Beazer Homes Announces Pricing of $250 Million Senior Notes Offering
09 11월 2010 - 7:30AM
Business Wire
Beazer Homes USA, Inc. (NYSE: BZH) (www.beazer.com) (the “Company”) announced today
that it priced its previously announced offering of 9.125% Senior
Notes due 2019 (the “Notes”) at 98.555% of the $250 million
aggregate principal amount issued, resulting in net proceeds of
approximately $242 million. The Notes are being offered in a
private offering that is exempt from the registration requirements
of the Securities Act of 1933 (the “Securities Act”). The Notes are
being offered within the United States to qualified institutional
buyers in accordance with Rule 144A and outside the United States
in accordance with Regulation S under the Securities Act. The
Company intends to use the net proceeds from the offering to fund
or replenish cash that has been used to fund the prior redemption
or repurchase of its outstanding senior notes. The offering is
expected to close on or around November 12, 2010, subject to
customary closing conditions.
This press release does not constitute an offer to sell or the
solicitation of an offer to buy any of the Notes nor does it
constitute an offer, solicitation or sale in any jurisdiction in
which such offer, solicitation or sale is unlawful. The Notes will
not be registered under the Securities Act or applicable state
securities laws, and are being offered only to qualified
institutional buyers in reliance on Rule 144A under the Securities
Act and outside the United States in accordance with Regulation S
under the Securities Act. Unless so registered, the Notes cannot be
offered or sold in the United States except pursuant to an
exemption from, or in a transaction not subject to, the
registration requirements of the Securities Act and applicable
state securities laws.
Beazer Homes USA, Inc., headquartered in Atlanta, is one of the
country’s ten largest single-family homebuilders with continuing
operations in Arizona, California, Delaware, Florida, Georgia,
Indiana, Maryland, Nevada, New Jersey, North Carolina,
Pennsylvania, South Carolina, Tennessee, Texas, and Virginia.

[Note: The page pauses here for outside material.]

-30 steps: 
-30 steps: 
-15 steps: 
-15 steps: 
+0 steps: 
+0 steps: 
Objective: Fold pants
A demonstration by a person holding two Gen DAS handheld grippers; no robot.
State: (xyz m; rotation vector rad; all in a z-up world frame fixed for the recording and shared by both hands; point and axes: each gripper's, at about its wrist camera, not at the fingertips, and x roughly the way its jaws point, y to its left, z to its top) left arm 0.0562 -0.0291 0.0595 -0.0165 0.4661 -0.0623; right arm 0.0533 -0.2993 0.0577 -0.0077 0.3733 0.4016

Forward Looking Statements
This press release contains forward-looking statements. These
forward-looking statements represent our expectations or beliefs
concerning future events, and it is possible that the results
described in this press release will not be achieved. These
forward-looking statements are subject to risks, uncertainties and
other factors, many of which are outside of our control, that could
cause actual results to differ materially from the results
discussed in the forward-looking statements, including, among other
things, changing market conditions and the Company’s ability to
complete the offering. For more information, see the Company’s
filings with the Securities and Exchange Commission, including its
Annual Report on Form 10-K for the fiscal year ended September 30,
2010.
Any forward-looking statement speaks only as of the date on
which such statement is made, and, except as required by law, we do
not undertake any obligation to update or revise any
forward-looking statement, whether as a result of new information,
future events or otherwise. New factors emerge from time to time
and it is not possible for management to predict all such
factors.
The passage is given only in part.